1. A drone imaging device for image processing, comprising a substrate (1), characterized in that: The top of the substrate (1) is provided with a circular groove, and a rear hemisphere (5) is installed at the opening of the groove. A front hemisphere (2) is fixedly connected to the front end of the rear hemisphere (5). A cover plate (3) is installed at the front end of the front hemisphere (2). A camera (4) is installed at the center of the surface of the cover plate (3). A connecting platform (20) is fixedly connected to the bottom of the substrate (1). A drone (19) is fixedly connected to the upper surface of the connecting platform (20).
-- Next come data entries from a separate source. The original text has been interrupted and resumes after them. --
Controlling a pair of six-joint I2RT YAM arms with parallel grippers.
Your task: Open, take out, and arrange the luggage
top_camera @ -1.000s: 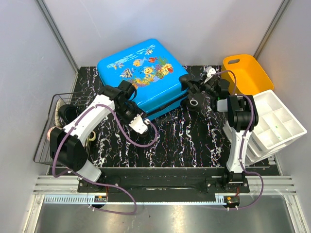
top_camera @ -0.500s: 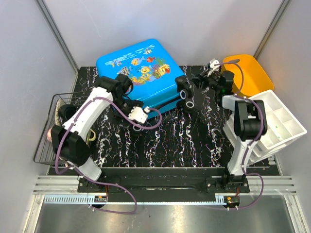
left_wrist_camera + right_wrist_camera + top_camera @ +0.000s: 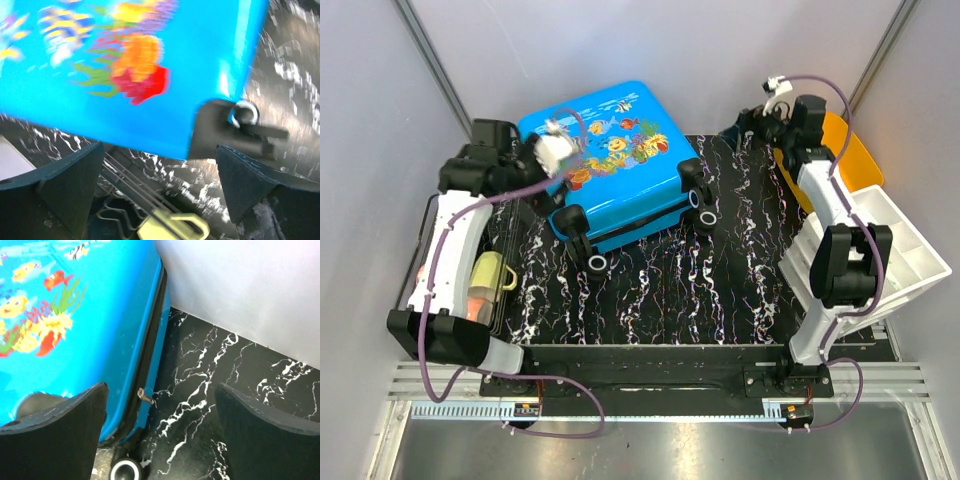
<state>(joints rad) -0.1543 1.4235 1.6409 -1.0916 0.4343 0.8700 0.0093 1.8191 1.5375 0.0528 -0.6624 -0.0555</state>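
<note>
The luggage (image 3: 615, 160) is a bright-blue hard-shell suitcase with a fish print. It lies flat and zipped at the back of the table, its black wheels (image 3: 598, 262) toward me. My left gripper (image 3: 545, 180) hovers over its left corner, open and holding nothing. In the left wrist view the luggage (image 3: 150, 65) fills the top, above the open left gripper (image 3: 159, 150). My right gripper (image 3: 745, 128) hangs open at the back right, apart from the case. The right wrist view shows the open right gripper (image 3: 162, 390), the black zip band and a small zip pull (image 3: 145, 396).
A wire basket (image 3: 425, 250) at the left edge holds a yellow mug (image 3: 488, 272), which also shows in the left wrist view (image 3: 172, 227). An orange bin (image 3: 845, 155) and a white compartment organiser (image 3: 895, 250) stand at the right. Grey walls close the back.
Both grippers have opened and pulled away from the suitcase's near edge. The left arm swung up to the back left, the right arm to the back right. The suitcase shifted slightly.
</note>
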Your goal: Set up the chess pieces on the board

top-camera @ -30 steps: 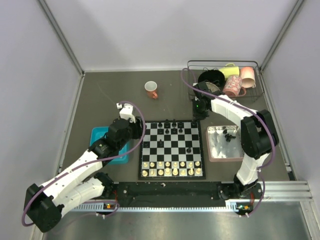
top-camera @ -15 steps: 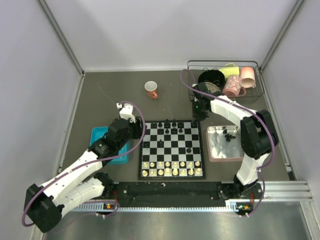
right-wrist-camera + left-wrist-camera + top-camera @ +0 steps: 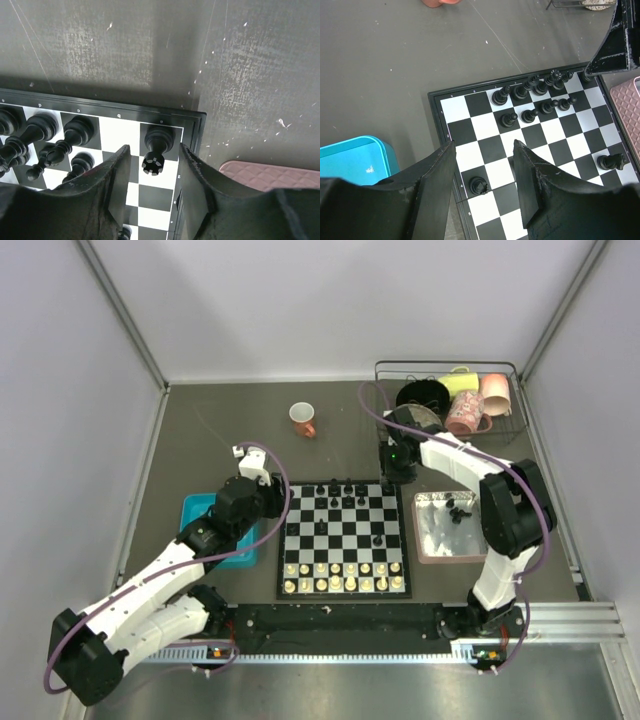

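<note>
Right wrist view puts your right gripper astride a black rook standing upright on the far right corner square of the board. Its fingers are spread with a gap on each side, so I judge the rook set where it belongs. Other chess pieces line the far two rows, and more wait in the pink tray on the desk. Your left gripper hangs spread and empty over the board's left side, clear of the work.
</note>
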`<state>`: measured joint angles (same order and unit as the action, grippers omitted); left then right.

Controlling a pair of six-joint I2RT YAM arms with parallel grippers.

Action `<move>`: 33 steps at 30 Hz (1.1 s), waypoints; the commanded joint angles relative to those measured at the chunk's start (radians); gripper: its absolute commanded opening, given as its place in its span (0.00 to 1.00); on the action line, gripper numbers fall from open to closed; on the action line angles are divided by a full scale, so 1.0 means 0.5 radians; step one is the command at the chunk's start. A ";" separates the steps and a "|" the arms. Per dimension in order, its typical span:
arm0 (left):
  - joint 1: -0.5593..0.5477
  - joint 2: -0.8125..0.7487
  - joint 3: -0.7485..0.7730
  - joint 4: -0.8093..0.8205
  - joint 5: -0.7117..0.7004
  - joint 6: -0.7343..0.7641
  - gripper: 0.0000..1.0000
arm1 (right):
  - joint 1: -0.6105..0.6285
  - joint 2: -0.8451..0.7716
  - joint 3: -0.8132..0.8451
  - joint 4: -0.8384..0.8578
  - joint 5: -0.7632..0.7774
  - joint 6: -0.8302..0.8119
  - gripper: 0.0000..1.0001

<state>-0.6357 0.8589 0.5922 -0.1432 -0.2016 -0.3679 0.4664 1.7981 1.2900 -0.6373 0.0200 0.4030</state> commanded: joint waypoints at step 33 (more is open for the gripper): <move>0.020 -0.092 -0.009 0.044 0.032 -0.028 0.56 | -0.927 -1.081 -1.144 0.185 0.049 0.209 0.36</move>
<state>-0.6315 0.8288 0.5907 -0.1440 -0.1959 -0.3698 0.0097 1.2285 0.7361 -0.6044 0.0578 0.5014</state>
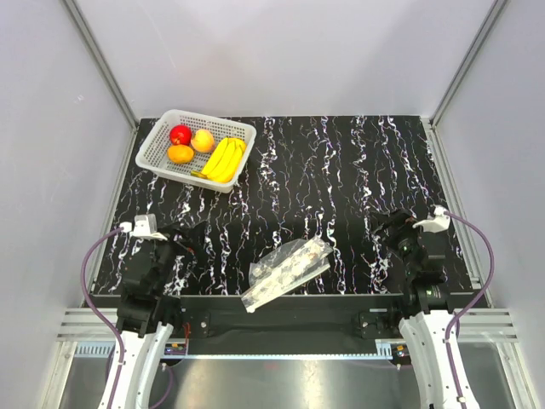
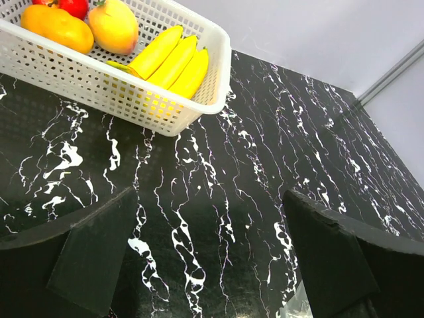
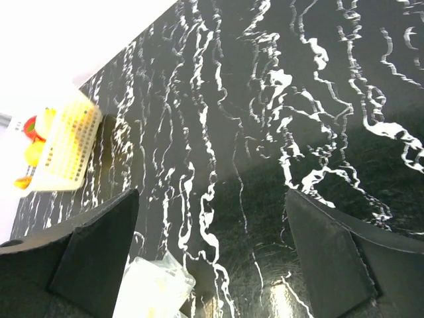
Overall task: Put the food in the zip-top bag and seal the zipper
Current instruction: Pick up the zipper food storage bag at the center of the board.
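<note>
The top view alone takes in the whole layout: the white perforated basket sits at the far left corner of the black marbled table, and all the food lies inside it, the bananas along its right side, the red fruit at the far end, the orange fruit nearer, and the yellow-pink fruit between them and the bananas. The zip-top bag lies flat and slantwise at the middle of the near edge, between the two arms and well apart from the basket, with its near-left end poking past the table edge. From above, both grippers are dark shapes against dark stone, so their jaws are hard to read there. The wrist views settle it. The left gripper has its jaws wide apart with nothing between them but bare table. That camera looks toward the basket and shows the bananas and the fruits close and sharp. The right gripper is likewise spread wide and holds nothing. Its camera catches a crinkled corner of the bag just beside its left finger. It sees the basket only as a small, washed-out shape at the far left. No view shows the bag's mouth edge clearly enough to tell whether it is sealed.
</note>
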`<act>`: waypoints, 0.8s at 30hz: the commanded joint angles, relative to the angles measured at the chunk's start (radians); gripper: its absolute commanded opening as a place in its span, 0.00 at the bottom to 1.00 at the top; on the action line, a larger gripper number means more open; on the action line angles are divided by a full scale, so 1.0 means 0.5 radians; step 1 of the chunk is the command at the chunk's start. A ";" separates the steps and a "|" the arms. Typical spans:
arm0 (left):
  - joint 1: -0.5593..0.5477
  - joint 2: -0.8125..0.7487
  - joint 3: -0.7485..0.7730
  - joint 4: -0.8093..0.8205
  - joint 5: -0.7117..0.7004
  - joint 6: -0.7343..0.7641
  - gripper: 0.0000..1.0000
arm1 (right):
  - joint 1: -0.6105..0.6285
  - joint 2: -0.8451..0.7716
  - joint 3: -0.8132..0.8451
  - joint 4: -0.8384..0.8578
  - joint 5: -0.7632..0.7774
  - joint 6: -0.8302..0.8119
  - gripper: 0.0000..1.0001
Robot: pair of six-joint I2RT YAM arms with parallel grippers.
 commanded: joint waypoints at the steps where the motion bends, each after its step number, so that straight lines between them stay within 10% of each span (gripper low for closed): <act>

2. The drone shooting device for image processing according to claim 1, characterized in that: The drone (19) has a vertical shaft (17) installed at its drive end, a spiral blade (18) fixedly connected to the rotating end of the vertical shaft (17), and a buckle seat (12) fixedly connected to the support end of the drone (19).

3. The drone shooting device for image processing according to claim 1, characterized in that: The back of the front hemisphere (2) is fixedly connected to the rear hemisphere (5), and the inner frame of the front hemisphere (2) is fixedly connected to the inner ring (14) at the center. The outer wall of the inner ring (14) has through holes on both the left and right sides, and a rotating shaft (15) is rotatably connected inside the through holes.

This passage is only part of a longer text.